## Work to complete
From the entries that follow, copy each line in which "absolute" appears.
(Data excerpts begins)
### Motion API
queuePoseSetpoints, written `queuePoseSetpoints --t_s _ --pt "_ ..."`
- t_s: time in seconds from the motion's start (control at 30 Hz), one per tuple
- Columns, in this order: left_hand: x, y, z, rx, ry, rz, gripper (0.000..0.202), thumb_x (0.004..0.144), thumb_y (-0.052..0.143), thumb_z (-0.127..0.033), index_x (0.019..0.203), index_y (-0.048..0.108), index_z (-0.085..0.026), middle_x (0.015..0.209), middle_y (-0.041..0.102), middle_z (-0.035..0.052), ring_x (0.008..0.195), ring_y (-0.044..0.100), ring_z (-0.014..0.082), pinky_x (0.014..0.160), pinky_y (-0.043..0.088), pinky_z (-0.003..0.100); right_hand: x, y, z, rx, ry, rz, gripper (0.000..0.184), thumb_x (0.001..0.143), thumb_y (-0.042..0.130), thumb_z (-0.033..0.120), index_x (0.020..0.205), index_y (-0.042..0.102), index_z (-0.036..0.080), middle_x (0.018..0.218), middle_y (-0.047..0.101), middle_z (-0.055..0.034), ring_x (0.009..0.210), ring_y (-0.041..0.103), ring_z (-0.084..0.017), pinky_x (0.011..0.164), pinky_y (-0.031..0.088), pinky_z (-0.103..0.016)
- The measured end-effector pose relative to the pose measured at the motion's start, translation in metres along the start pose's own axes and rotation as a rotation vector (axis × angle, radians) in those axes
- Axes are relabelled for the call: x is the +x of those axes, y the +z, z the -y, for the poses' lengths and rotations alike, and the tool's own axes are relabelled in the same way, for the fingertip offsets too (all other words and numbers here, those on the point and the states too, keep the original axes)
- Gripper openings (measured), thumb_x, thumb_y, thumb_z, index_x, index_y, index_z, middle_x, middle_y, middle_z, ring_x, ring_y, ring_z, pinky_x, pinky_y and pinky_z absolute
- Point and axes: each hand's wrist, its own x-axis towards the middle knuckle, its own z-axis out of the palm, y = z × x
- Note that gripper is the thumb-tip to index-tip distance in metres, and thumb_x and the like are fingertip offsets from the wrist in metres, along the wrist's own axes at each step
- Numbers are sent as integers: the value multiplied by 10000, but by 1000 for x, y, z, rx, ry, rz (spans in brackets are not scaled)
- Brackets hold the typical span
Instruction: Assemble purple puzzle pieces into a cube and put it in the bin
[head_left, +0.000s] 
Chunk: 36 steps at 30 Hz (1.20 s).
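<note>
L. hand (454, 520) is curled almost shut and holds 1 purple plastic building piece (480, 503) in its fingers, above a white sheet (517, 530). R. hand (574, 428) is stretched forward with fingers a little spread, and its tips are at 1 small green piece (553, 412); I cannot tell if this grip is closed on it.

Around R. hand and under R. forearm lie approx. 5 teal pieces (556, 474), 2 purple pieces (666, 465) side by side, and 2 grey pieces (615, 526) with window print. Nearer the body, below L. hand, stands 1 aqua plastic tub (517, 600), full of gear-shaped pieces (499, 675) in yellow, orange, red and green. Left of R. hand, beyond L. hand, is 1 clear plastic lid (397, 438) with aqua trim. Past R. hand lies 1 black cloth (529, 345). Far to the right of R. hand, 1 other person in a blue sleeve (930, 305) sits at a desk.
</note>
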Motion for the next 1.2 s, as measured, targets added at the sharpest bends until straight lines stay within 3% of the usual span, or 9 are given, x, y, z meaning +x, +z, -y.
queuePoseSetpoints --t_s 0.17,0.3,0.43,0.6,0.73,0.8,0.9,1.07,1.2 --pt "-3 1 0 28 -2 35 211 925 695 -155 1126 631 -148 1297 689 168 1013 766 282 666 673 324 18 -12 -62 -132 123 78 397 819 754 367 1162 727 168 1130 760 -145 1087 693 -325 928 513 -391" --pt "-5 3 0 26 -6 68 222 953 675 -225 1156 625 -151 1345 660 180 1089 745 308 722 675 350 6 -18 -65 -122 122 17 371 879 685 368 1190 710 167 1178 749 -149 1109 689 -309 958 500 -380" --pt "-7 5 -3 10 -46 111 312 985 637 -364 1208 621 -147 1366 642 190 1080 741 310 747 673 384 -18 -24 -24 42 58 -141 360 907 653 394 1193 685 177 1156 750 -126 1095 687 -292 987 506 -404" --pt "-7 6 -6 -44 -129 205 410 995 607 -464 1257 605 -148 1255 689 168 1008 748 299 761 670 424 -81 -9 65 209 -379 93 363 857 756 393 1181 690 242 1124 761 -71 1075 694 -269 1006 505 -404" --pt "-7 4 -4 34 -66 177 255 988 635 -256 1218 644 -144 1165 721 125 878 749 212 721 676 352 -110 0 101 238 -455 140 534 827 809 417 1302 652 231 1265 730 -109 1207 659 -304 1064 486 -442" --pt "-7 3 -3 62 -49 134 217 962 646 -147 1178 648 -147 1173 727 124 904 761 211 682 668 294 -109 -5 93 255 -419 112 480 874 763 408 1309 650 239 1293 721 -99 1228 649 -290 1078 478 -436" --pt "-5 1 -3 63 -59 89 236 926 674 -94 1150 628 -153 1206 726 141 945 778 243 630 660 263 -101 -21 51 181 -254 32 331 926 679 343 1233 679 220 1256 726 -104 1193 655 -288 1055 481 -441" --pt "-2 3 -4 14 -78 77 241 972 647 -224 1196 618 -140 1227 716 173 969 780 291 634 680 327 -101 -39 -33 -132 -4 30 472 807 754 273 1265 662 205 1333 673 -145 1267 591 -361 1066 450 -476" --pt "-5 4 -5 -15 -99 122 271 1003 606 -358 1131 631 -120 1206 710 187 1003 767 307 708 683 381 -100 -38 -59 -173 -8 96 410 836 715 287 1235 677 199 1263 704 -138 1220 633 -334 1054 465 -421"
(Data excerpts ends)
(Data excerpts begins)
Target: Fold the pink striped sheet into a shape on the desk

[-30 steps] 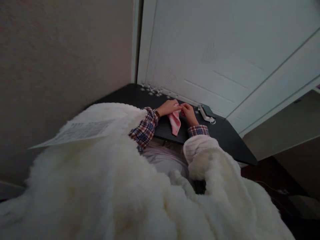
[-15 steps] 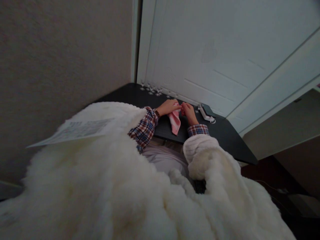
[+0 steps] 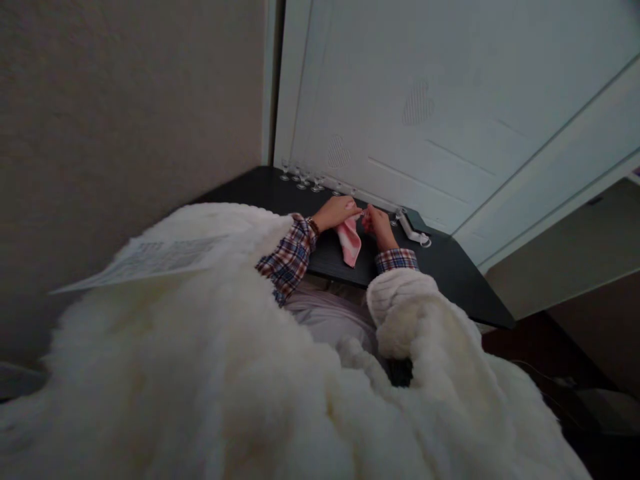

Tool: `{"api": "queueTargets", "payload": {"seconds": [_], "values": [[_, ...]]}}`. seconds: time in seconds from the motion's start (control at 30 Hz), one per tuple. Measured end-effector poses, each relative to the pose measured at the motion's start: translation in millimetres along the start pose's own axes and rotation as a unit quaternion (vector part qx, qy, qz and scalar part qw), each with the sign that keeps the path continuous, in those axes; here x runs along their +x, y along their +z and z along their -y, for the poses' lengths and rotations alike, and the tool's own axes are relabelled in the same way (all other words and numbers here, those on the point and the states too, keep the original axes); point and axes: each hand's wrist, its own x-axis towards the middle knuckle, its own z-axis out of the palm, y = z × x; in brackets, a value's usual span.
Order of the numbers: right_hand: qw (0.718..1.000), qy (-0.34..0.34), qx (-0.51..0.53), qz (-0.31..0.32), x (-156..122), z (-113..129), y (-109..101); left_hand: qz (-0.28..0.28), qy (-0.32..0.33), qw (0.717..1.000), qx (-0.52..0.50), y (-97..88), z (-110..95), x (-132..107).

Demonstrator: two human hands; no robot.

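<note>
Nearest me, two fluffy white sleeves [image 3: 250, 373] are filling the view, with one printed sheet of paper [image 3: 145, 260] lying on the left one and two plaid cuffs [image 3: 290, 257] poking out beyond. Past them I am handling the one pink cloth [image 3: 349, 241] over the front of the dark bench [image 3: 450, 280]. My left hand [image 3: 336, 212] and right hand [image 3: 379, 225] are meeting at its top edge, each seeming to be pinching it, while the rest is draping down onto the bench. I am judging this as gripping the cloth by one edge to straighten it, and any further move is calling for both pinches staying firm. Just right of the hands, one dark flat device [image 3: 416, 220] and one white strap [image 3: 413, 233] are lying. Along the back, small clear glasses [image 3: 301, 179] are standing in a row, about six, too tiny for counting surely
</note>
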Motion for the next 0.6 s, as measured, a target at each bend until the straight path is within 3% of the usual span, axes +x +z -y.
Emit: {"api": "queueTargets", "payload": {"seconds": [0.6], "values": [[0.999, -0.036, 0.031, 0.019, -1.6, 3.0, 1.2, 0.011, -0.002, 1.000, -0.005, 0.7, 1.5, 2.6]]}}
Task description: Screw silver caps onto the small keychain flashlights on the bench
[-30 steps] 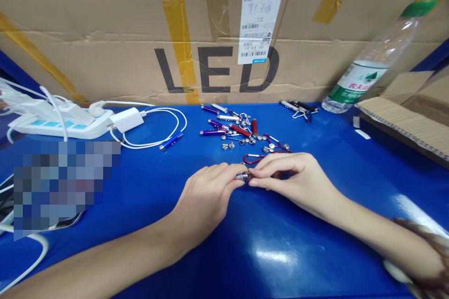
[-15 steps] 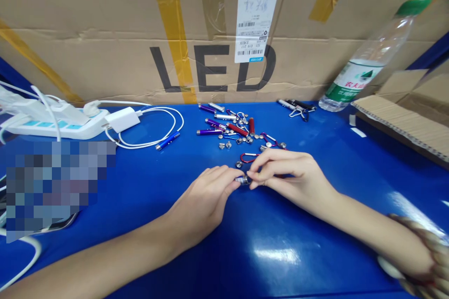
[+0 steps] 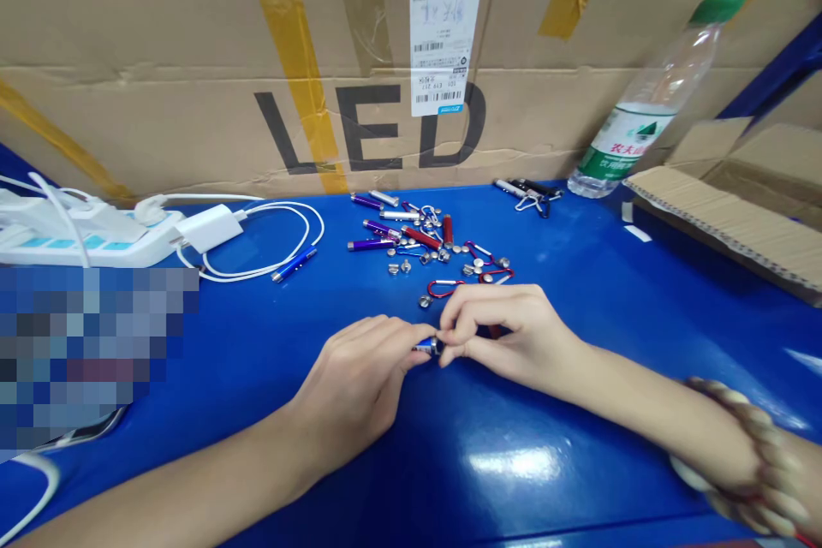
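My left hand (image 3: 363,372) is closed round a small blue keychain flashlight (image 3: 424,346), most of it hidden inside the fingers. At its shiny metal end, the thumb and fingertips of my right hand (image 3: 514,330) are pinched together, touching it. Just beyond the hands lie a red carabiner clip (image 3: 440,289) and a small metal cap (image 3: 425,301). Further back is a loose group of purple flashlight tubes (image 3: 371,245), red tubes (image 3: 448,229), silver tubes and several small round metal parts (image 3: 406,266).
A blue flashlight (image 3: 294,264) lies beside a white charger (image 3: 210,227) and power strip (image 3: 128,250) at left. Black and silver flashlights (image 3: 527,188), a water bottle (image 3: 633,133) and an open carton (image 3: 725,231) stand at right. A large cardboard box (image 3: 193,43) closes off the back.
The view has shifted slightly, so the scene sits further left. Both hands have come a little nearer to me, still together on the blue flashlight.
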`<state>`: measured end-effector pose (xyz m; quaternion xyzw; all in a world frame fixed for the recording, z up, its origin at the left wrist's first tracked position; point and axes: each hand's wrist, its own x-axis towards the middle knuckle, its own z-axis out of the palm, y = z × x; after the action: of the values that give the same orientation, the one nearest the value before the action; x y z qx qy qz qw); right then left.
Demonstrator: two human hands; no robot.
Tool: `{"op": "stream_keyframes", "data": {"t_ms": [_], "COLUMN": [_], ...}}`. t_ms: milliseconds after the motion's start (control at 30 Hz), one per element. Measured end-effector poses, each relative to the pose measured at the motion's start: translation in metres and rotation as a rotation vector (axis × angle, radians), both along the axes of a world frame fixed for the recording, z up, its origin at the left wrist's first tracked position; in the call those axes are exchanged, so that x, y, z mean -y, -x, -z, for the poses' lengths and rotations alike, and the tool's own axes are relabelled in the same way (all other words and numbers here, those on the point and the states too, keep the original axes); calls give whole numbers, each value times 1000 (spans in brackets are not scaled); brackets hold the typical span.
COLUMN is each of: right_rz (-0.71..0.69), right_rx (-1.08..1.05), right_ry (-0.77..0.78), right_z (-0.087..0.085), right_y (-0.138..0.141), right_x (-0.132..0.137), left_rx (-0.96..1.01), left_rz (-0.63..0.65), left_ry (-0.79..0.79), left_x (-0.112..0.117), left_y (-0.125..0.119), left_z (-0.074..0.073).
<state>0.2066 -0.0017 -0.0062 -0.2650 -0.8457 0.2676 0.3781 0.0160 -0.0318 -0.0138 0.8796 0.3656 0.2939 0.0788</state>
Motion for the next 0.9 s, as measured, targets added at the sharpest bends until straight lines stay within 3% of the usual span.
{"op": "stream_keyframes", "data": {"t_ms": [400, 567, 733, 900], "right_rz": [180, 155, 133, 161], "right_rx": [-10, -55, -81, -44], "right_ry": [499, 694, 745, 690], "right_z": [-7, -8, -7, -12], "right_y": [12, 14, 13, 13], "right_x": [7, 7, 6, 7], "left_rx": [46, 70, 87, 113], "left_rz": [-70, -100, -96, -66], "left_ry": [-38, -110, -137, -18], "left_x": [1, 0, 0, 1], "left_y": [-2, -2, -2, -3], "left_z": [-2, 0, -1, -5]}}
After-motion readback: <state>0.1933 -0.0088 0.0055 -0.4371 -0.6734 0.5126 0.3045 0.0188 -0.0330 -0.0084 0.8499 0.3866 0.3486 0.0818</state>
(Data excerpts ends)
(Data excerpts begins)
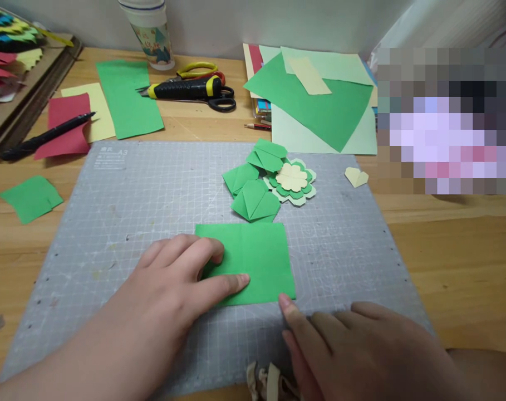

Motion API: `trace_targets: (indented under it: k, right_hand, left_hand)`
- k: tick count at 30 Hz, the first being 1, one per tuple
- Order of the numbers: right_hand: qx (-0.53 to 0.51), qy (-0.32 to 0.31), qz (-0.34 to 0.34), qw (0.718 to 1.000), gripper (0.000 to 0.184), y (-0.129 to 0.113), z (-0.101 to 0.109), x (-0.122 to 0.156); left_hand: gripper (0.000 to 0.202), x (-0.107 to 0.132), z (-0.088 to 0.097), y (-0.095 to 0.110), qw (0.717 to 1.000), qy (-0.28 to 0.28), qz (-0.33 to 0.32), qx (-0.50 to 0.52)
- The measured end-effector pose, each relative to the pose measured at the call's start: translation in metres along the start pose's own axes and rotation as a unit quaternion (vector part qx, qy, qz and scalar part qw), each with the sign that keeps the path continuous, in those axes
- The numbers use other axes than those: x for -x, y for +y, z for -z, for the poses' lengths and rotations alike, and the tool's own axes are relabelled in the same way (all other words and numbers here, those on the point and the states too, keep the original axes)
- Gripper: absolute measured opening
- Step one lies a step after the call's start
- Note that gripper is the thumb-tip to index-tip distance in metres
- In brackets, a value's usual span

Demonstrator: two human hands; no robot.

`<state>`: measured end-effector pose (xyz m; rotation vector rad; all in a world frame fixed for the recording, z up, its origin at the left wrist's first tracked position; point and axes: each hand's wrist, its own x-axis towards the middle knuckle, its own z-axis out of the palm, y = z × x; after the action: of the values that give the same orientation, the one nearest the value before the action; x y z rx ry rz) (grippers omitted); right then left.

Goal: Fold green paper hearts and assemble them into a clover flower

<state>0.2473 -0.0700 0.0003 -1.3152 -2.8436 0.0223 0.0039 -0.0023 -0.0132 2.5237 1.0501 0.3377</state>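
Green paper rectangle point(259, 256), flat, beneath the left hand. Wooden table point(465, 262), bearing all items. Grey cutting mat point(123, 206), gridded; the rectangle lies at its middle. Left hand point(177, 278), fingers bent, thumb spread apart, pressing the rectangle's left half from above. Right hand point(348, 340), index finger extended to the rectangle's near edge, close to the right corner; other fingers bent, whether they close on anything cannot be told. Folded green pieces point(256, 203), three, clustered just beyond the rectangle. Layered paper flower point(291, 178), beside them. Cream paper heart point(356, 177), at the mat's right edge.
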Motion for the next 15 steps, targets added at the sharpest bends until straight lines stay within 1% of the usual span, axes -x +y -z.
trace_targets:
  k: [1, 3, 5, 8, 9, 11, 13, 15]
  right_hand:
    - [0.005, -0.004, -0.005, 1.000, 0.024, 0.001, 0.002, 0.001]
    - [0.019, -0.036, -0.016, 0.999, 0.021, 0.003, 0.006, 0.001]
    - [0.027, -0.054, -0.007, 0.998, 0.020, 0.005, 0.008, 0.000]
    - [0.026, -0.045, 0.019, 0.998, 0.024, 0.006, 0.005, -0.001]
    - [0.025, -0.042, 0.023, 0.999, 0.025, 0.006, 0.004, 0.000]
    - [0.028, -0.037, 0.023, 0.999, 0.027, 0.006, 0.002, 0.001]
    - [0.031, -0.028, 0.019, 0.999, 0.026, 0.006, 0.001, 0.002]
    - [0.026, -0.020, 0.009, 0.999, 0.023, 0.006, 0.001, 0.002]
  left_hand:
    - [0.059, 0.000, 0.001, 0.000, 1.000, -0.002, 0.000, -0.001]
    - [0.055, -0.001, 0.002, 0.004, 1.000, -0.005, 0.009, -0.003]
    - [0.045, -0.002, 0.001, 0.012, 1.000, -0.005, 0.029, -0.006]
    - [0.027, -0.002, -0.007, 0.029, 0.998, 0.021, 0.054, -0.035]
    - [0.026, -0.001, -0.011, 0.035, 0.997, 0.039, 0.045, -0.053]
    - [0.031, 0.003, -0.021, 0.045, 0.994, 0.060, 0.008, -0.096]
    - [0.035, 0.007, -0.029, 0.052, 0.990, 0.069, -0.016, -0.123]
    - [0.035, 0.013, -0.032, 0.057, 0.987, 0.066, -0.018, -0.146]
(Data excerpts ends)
## Exercise solution
- Gripper openings (measured), thumb_x, thumb_y, thumb_z, index_x, index_y, index_z, middle_x, middle_y, middle_z, ring_x, ring_y, ring_z, pinky_x, pinky_y and pinky_z absolute
- Gripper: absolute measured opening

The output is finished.